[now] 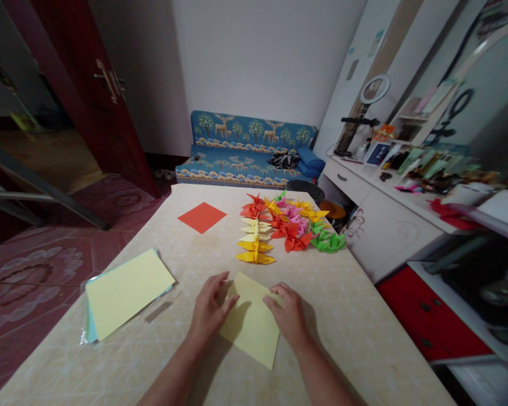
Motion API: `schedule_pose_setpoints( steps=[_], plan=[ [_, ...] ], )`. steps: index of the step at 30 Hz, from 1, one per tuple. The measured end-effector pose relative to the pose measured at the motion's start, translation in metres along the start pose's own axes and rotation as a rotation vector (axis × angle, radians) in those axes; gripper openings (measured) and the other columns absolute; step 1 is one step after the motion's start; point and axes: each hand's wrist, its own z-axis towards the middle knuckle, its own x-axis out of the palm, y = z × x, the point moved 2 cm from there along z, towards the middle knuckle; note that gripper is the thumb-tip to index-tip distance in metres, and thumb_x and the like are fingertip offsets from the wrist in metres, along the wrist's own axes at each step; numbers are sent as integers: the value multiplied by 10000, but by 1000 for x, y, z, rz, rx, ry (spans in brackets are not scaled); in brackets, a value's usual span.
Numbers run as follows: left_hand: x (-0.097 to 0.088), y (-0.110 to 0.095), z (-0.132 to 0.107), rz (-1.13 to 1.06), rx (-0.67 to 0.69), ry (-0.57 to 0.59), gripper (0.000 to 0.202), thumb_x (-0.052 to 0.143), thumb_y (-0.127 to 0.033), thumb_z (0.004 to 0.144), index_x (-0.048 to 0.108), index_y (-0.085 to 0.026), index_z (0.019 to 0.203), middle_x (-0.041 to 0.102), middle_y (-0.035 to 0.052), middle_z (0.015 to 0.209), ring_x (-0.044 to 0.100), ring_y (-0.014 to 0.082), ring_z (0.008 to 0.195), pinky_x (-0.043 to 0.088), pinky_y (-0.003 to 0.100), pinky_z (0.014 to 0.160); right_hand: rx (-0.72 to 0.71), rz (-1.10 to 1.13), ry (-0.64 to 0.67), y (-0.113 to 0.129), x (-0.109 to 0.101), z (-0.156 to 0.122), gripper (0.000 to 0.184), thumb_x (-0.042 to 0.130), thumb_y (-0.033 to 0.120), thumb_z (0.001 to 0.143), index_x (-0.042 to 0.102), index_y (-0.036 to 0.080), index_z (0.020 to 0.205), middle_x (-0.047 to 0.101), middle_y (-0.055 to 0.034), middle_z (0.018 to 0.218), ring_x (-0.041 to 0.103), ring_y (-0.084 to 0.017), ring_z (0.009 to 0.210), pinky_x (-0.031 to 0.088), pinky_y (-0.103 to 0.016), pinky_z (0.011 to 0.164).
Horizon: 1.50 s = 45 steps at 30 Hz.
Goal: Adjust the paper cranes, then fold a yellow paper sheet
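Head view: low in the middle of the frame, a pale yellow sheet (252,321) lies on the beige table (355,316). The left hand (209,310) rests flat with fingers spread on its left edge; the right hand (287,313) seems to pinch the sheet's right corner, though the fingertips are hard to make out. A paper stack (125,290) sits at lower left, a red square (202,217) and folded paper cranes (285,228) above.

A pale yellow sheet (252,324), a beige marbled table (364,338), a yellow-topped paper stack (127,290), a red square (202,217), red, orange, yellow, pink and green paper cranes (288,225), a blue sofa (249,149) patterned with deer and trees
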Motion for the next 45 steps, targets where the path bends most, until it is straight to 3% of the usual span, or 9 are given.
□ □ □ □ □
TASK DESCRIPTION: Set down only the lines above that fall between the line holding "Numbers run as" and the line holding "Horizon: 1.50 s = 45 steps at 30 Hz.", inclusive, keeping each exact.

EXERCISE OUTPUT:
Numbers run as follows: left_hand: x (-0.097 to 0.088), y (-0.110 to 0.095), z (-0.132 to 0.107), rz (-1.13 to 1.06), rx (-0.67 to 0.69), ry (-0.57 to 0.59), gripper (0.000 to 0.202), thumb_x (-0.052 to 0.143), thumb_y (-0.127 to 0.033), thumb_z (0.004 to 0.144), index_x (-0.048 to 0.108), index_y (-0.085 to 0.026), index_z (0.019 to 0.203), middle_x (-0.041 to 0.102), middle_y (-0.035 to 0.052), middle_z (0.015 to 0.209), ring_x (-0.044 to 0.100), ring_y (-0.014 to 0.082), ring_z (0.008 to 0.195), pinky_x (-0.043 to 0.088), pinky_y (-0.003 to 0.100), pinky_z (0.014 to 0.160); right_hand: rx (-0.72 to 0.71), rz (-1.10 to 1.13), ry (-0.64 to 0.67), y (-0.113 to 0.129), x (-0.109 to 0.101), z (-0.156 to 0.122), gripper (0.000 to 0.184), thumb_x (-0.042 to 0.130), thumb_y (-0.033 to 0.120), thumb_z (0.001 to 0.143), index_x (-0.042 to 0.102), index_y (-0.036 to 0.080), index_z (0.020 to 0.205), middle_x (-0.047 to 0.101), middle_y (-0.055 to 0.034), middle_z (0.018 to 0.218), ring_x (-0.041 to 0.103), ring_y (-0.084 to 0.017), ring_z (0.009 to 0.210), pinky_x (-0.031 to 0.088), pinky_y (-0.103 to 0.016), pinky_z (0.011 to 0.164).
Horizon: 1.50 s = 45 steps at 30 Hz.

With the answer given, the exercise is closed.